(Work item): Would you set down the whole listing again exactly as it appears?

(Raw data):
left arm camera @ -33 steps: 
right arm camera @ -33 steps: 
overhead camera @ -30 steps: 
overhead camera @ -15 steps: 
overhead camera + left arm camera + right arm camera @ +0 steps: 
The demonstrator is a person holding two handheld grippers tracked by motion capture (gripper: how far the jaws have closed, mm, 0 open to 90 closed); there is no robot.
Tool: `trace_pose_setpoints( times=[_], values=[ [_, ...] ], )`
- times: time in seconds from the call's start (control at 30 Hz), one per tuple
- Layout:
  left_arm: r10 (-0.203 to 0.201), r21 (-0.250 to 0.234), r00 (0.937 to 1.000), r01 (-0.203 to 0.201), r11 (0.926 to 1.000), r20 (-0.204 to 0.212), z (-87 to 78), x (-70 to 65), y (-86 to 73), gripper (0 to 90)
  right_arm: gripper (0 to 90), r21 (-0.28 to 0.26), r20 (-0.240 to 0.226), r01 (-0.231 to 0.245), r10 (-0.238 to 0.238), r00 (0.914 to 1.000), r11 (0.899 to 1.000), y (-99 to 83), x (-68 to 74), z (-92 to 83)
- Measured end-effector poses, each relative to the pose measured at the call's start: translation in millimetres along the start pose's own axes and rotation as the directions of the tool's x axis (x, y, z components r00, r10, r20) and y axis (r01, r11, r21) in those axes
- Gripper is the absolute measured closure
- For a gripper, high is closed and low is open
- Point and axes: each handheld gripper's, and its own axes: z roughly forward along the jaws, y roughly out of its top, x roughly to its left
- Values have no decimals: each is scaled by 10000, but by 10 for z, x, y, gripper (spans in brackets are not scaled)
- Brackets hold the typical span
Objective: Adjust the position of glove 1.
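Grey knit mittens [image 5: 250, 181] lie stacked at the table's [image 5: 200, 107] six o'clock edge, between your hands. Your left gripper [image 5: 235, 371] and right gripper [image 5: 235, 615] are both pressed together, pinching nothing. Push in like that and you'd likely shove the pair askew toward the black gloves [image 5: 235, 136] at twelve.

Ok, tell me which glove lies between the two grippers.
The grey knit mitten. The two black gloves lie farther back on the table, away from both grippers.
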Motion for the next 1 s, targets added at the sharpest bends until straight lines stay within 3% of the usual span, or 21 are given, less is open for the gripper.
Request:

(Task result):
left arm camera @ -33 steps: 
right arm camera @ -33 steps: 
overhead camera @ -30 steps: 
overhead camera @ -15 steps: 
overhead camera + left arm camera + right arm camera @ +0 steps: 
The demonstrator is a person holding two handheld grippers tracked by motion capture (gripper: how far the jaws have closed, mm, 0 open to 90 closed); there is no robot.
Tool: `trace_pose_setpoints( times=[_], values=[ [_, ...] ], )`
- times: time in seconds from the call's start (control at 30 Hz), one per tuple
- Layout:
  left_arm: r10 (-0.203 to 0.201), r21 (-0.250 to 0.234), r00 (0.937 to 1.000), r01 (-0.203 to 0.201), r11 (0.926 to 1.000), r20 (-0.204 to 0.212), z (-87 to 78), x (-70 to 65), y (-86 to 73), gripper (0 to 90)
  right_arm: gripper (0 to 90), r21 (-0.28 to 0.26), r20 (-0.240 to 0.226), r01 (-0.231 to 0.245), r10 (-0.238 to 0.238), r00 (0.914 to 1.000), r11 (0.899 to 1.000), y (-99 to 83), x (-68 to 74), z (-92 to 83)
- Measured end-effector poses, each relative to the pose measured at the call's start: translation in millimetres along the start pose's own axes and rotation as the directions of the tool's x axis (x, y, z components r00, r10, r20) and y axis (r01, r11, r21) in those axes
- Gripper is the absolute measured closure
- For a gripper, high is closed and low is open
- Point and axes: each handheld gripper's, and its own axes: z roughly forward along the jaws, y roughly out of its top, x roughly to its left
- Values have no decimals: each is scaled by 10000, but by 10 for z, x, y, gripper (spans in brackets are not scaled)
- Brackets hold the typical span
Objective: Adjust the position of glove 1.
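Grey knit mittens [image 5: 250, 181] lie stacked at the table's [image 5: 200, 107] six o'clock edge, between your hands. Your left gripper [image 5: 235, 371] and right gripper [image 5: 235, 615] are both pressed together, pinching nothing. Push in like that and you'd likely shove the pair askew toward the black gloves [image 5: 235, 136] at twelve.

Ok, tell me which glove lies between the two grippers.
The grey knit mitten. The two black gloves lie farther back on the table, away from both grippers.
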Motion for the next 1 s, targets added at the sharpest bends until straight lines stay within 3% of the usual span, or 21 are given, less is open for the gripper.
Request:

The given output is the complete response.